On May 25, 2026, the New York Mets opened a three-game series at Citi Field against the Cincinnati Reds, and A.J. Ewing — billed as a potential spark plug for the wounded offense — arrives with the clubhouse under pressure.
The numbers are blunt. The Mets entered the weekend 22-31 after being swept by the Marlins over Memorial Day weekend, scoring two total runs in three games and falling firmly back into last place in the National League East. Cincinnati arrived 27-25 overall but slumped to 7-14 in May, a month that included an earlier eight-game losing streak during which the Reds were walked off three days in a row by the Cubs.
Those figures matter because both teams are trying to reset. The Mets had won the Subway Series and split a series with the Nationals earlier in May, a hot stretch that now looks distant after the offensive collapse in Miami. The Reds, meanwhile, have shown signs of life after their brutal skid; Elly De La Cruz has 25 extra-base hits and nine stolen bases, and Sal Stewart has 21 extra-base hits and 10 stolen bases, evidence of the lineup’s power-speed mix even if May’s ledger is poor. Pitching chatter has followed Chase Burns, who has been described in some circles as being in the Cy Young conversation, underscoring how the rotation could tilt games despite recent team inconsistencies.

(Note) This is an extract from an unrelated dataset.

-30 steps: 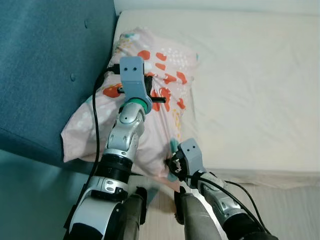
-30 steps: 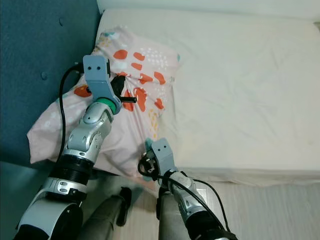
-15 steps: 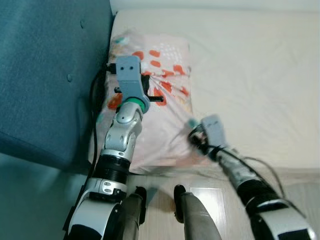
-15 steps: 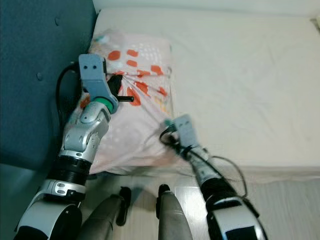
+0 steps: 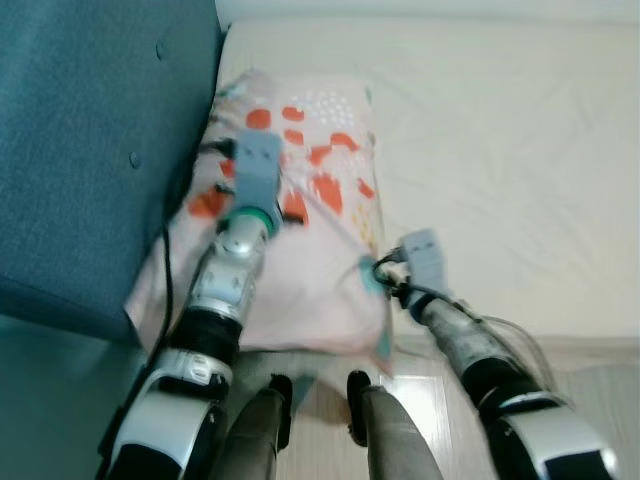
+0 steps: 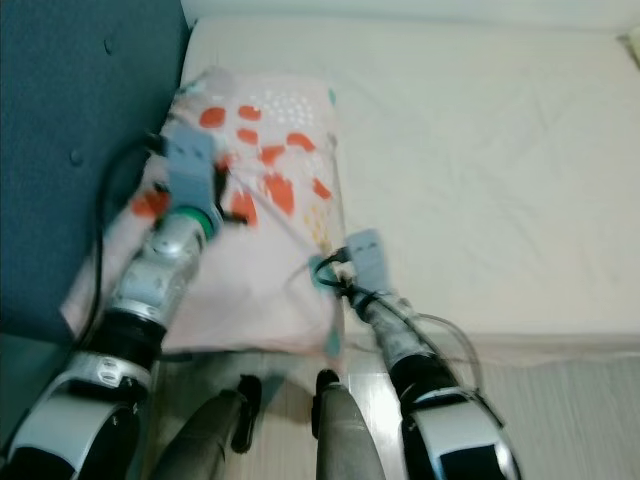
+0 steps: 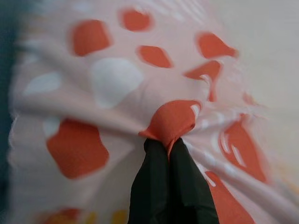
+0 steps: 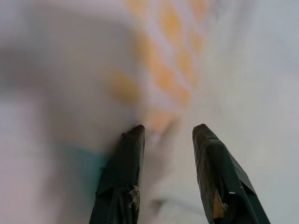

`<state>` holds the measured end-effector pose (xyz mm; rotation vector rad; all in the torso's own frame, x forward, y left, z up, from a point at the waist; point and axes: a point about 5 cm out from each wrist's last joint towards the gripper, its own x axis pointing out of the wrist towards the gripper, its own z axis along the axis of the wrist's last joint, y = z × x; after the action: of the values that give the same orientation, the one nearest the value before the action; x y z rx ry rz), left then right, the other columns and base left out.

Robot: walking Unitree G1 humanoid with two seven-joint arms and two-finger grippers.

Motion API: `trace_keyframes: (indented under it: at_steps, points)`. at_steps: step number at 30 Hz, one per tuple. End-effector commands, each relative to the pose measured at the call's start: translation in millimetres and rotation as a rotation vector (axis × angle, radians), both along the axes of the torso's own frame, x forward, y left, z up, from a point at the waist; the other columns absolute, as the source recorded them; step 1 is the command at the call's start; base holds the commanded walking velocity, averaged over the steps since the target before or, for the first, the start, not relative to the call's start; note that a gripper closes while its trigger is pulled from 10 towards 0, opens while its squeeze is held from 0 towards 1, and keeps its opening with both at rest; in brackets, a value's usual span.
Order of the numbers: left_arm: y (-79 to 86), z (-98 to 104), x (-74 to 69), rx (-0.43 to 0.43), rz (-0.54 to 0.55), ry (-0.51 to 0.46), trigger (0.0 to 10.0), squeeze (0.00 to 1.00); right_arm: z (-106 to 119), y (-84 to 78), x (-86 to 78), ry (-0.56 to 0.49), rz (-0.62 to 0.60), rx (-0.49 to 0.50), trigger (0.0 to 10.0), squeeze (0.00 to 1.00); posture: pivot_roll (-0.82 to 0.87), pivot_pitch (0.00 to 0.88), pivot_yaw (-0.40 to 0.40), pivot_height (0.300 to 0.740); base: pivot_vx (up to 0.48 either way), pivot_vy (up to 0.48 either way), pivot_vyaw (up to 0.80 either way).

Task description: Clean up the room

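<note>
While both arms reach over the near edge of the bed, the right gripper sits closest, at about 5 o'clock in the head views, its two black fingers parted a little way and straddling the near right corner of the pillow without yet closing on it. Farther out, near 11 o'clock, the left gripper has its fingers pressed tight together on a puckered fold of the pillow's pink, orange-spotted cover. The pillow lies on the mattress at the bed's left side, its left edge against the teal headboard, its near end at the mattress edge. To square it up well, I judge the right gripper should close firmly on the corner before any pull, then both should move together so the thin cover does not slip or stretch. No containers are present.
</note>
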<state>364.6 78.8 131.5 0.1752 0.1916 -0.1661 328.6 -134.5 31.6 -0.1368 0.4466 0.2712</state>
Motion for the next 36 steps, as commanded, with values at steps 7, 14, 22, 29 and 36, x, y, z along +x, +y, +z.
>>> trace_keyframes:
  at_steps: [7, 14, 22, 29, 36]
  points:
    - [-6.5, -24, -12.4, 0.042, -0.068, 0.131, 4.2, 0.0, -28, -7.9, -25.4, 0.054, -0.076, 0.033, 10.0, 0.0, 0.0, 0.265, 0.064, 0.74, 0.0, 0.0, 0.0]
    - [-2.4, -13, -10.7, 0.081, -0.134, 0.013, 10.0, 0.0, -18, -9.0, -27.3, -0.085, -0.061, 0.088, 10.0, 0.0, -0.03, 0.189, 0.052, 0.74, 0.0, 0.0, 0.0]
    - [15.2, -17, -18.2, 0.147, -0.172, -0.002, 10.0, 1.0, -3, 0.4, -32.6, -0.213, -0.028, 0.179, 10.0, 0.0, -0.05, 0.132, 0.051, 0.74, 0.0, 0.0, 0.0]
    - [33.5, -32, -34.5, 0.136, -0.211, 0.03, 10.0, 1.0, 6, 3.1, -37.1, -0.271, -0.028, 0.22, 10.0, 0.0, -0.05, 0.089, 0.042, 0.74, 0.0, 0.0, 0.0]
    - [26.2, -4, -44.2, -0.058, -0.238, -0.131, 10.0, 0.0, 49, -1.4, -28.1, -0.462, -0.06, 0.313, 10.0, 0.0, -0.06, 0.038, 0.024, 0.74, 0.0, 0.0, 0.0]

Context is immediate: this is not an exhibition. The Mets’ injuries are extensive and public — Francisco Lindor, Clay Holmes, Francisco Alvarez, Kodai Senga, Luis Robert Jr., Jorge Polanco, Ronny Mauricio, Young and Mike Tauchman were listed as unavailable — and reporters have noted an illness sweeping the clubhouse. Expectations for reinforcements were already thin; Carson Benge was expected to get on base at a high clip, and veterans Bo Bichette, Brett Baty and Mark Vientos were called on to produce at a high level. Against that backdrop, a sweep in Miami that yielded two runs over three games left the Mets with a narrow margin for error entering a home stand that began Friday.
The friction is obvious. A local preview predicted the Mets would lose two of three to the Reds, and the betting of public opinion is not far off the raw metrics: a slumping offense, battered depth and a Mets record that underlines sustained trouble. At the same time, the Reds are coming off one of their worst stretches of the season and remain a team with players capable of changing a series — De La Cruz and Stewart’s extra-base hit totals and stolen bases are real game-changers, even if the club’s May record is ugly. That contradiction — a Mets lineup missing key pieces and producing almost no offense versus a Reds club that can scuttle between flashes of recovery and deep slumps — frames every pitch at Citi Field this weekend.
The immediate story is simple and consequential: can the Mets manufacture runs at home before the injury list deepens, or will the Reds take advantage of a battered lineup and a fragile clubhouse? The clearest answer will come in how Ewing and the hitters respond over three games — if the expected spark doesn’t arrive, the Mets’ slide, already visible in the 22-31 ledger and the two-run Miami weekend, looks likely to deepen, and the Reds’ late-May recovery will feel more like a turning point than a reprieve.